Supplied data START

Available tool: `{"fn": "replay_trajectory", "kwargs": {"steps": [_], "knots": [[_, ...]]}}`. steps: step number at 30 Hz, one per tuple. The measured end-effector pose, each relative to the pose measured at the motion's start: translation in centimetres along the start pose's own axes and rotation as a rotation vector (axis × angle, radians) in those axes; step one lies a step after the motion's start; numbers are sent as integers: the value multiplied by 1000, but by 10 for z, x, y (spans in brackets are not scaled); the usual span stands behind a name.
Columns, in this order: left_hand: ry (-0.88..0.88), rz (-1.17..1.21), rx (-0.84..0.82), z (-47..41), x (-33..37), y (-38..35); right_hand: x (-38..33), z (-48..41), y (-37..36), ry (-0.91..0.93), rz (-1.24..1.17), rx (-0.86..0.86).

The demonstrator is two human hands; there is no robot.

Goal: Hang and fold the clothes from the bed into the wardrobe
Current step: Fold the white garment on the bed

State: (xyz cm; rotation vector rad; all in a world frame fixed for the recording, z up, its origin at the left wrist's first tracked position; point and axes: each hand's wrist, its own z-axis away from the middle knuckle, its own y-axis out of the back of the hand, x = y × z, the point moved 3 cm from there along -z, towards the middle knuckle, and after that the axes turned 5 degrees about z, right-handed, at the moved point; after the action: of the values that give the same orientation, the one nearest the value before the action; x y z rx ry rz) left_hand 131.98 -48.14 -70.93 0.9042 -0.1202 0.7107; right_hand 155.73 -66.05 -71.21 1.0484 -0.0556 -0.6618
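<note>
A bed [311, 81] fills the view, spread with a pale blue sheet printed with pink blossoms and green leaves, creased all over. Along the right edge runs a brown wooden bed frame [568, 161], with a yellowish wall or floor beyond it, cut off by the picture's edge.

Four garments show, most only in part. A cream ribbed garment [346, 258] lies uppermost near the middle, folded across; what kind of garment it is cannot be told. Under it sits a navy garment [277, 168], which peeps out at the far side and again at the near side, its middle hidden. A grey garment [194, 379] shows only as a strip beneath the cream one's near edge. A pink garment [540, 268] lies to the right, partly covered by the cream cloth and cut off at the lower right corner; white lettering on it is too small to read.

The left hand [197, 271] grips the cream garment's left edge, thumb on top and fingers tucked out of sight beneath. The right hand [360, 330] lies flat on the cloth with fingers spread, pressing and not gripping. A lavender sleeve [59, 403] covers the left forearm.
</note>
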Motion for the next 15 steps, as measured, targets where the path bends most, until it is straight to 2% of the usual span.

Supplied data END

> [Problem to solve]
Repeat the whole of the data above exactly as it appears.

> [The completed task]
Available tool: `{"fn": "replay_trajectory", "kwargs": {"steps": [_], "knots": [[_, ...]]}}`. steps: step number at 30 Hz, one per tuple. The measured end-effector pose, each relative to the pose measured at the motion's start: translation in centimetres along the start pose's own axes and rotation as a rotation vector (axis × angle, radians) in those axes; step one lies a step after the motion's start; numbers are sent as integers: the value multiplied by 1000, but by 10 for z, x, y (spans in brackets are not scaled); the usual span stands behind a name.
Columns, in this order: left_hand: ry (-0.88..0.88), rz (-1.17..1.21), rx (-0.84..0.82), z (-47..41), x (-33..37), y (-38..35); right_hand: x (-38..33), z (-48..41), y (-37..36), ry (-0.91..0.93), rz (-1.24..1.17), rx (-0.86..0.86).

The demonstrator is two human hands; there is no robot.

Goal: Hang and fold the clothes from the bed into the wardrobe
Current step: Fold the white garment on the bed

State: (xyz cm; rotation vector rad; all in a world frame fixed for the recording, z up, its origin at the left wrist's first tracked position; point and axes: each hand's wrist, its own z-axis away from the middle knuckle, its own y-axis out of the back of the hand, x = y × z, the point moved 3 cm from there along -z, towards the middle knuckle, and after that the axes turned 5 degrees about z, right-handed, at the moved point; after the action: of the values that give the same orientation, the one nearest the value before the action; x y z rx ry rz) left_hand 131.98 -48.14 -70.93 0.9042 -0.1202 0.7107; right_hand 155.73 -66.05 -71.21 1.0484 -0.0556 -0.6618
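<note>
A bed [311, 81] fills the view, spread with a pale blue sheet printed with pink blossoms and green leaves, creased all over. Along the right edge runs a brown wooden bed frame [568, 161], with a yellowish wall or floor beyond it, cut off by the picture's edge.

Four garments show, most only in part. A cream ribbed garment [346, 258] lies uppermost near the middle, folded across; what kind of garment it is cannot be told. Under it sits a navy garment [277, 168], which peeps out at the far side and again at the near side, its middle hidden. A grey garment [194, 379] shows only as a strip beneath the cream one's near edge. A pink garment [540, 268] lies to the right, partly covered by the cream cloth and cut off at the lower right corner; white lettering on it is too small to read.

The left hand [197, 271] grips the cream garment's left edge, thumb on top and fingers tucked out of sight beneath. The right hand [360, 330] lies flat on the cloth with fingers spread, pressing and not gripping. A lavender sleeve [59, 403] covers the left forearm.
</note>
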Motion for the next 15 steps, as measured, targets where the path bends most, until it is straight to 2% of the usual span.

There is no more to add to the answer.